(PROBLEM) Transcribe all of the listing below in full.

========

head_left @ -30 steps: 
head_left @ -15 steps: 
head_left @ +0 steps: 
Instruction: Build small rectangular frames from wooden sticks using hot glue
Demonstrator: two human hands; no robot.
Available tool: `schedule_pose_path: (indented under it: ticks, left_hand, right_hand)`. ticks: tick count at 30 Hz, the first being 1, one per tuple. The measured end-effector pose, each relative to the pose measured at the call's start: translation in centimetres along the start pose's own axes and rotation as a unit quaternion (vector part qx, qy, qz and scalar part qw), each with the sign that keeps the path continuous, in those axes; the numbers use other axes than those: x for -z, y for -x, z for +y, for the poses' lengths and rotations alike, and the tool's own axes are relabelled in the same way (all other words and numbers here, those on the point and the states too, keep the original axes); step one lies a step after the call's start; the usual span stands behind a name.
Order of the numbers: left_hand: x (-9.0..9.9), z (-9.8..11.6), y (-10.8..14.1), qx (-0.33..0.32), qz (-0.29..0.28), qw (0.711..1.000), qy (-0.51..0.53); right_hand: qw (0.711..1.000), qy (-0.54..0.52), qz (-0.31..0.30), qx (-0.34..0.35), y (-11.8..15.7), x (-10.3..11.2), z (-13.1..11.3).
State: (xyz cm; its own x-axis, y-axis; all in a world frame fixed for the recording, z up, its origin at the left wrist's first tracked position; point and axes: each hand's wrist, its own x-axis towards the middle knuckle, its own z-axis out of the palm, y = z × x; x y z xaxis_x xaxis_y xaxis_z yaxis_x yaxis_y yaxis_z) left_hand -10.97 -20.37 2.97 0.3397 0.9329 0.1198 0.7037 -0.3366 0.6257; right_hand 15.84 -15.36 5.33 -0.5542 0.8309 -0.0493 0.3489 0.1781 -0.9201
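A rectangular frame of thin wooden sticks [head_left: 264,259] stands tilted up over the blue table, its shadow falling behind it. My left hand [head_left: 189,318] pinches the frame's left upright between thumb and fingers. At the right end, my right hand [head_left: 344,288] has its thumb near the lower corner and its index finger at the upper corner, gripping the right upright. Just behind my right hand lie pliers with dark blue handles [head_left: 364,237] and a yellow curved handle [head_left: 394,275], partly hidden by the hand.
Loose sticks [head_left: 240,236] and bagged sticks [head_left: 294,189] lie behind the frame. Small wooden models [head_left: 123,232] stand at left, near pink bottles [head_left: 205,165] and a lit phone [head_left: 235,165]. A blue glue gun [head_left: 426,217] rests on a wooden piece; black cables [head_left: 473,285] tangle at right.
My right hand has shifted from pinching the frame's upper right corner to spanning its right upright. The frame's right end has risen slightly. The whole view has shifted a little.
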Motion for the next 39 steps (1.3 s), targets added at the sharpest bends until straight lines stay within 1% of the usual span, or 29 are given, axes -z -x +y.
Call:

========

(THE ANSWER)
head_left @ -30 steps: 
head_left @ -15 steps: 
head_left @ +0 steps: 
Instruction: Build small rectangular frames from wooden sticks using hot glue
Demonstrator: two human hands; no robot.
Available tool: `schedule_pose_path: (indented under it: ticks, left_hand, right_hand)`. ticks: tick count at 30 Hz, the first being 1, one per tuple. The measured end-effector pose, each relative to the pose measured at the call's start: translation in centimetres along the start pose's own axes and rotation as a unit quaternion (vector part qx, qy, qz and scalar part qw), each with the sign that keeps the path continuous, in those axes; the numbers use other axes than those: x for -z, y for -x, z for +y, for the poses' lengths and rotations alike, and the tool's own axes are relabelled in the same way (all other words and numbers here, those on the point and the states too, keep the original axes); step one lies a step after the call's start; the usual span stands behind a name.
Order of the numbers: left_hand: x (-9.0..9.9), z (-9.8..11.6), y (-10.8..14.1), qx (-0.33..0.32), qz (-0.29..0.28), qw (0.711..1.000), qy (-0.51..0.53); right_hand: qw (0.711..1.000), qy (-0.54..0.52), qz (-0.31..0.30), qx (-0.34..0.35), y (-11.8..15.7), x (-10.3..11.2), z (-13.1..11.3).
State: (xyz cm; its own x-axis, y-axis; all in a world frame fixed for the recording, z up, its origin at the left wrist's first tracked position; point and axes: each hand's wrist, its own x-axis towards the middle knuckle, its own z-axis out of the palm, y = z × x; x y z xaxis_x xaxis_y xaxis_z yaxis_x yaxis_y yaxis_z) left_hand -10.97 -20.37 2.97 0.3397 0.9329 0.1198 0.7037 -0.3366 0.6257; right_hand 15.84 -15.36 5.33 -0.5542 0.8309 -0.0493 0.3489 0.1781 -0.9201
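A rectangular frame of thin wooden sticks [head_left: 264,259] stands tilted up over the blue table, its shadow falling behind it. My left hand [head_left: 189,318] pinches the frame's left upright between thumb and fingers. At the right end, my right hand [head_left: 344,288] has its thumb near the lower corner and its index finger at the upper corner, gripping the right upright. Just behind my right hand lie pliers with dark blue handles [head_left: 364,237] and a yellow curved handle [head_left: 394,275], partly hidden by the hand.
Loose sticks [head_left: 240,236] and bagged sticks [head_left: 294,189] lie behind the frame. Small wooden models [head_left: 123,232] stand at left, near pink bottles [head_left: 205,165] and a lit phone [head_left: 235,165]. A blue glue gun [head_left: 426,217] rests on a wooden piece; black cables [head_left: 473,285] tangle at right.
My right hand has shifted from pinching the frame's upper right corner to spanning its right upright. The frame's right end has risen slightly. The whole view has shifted a little.
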Motion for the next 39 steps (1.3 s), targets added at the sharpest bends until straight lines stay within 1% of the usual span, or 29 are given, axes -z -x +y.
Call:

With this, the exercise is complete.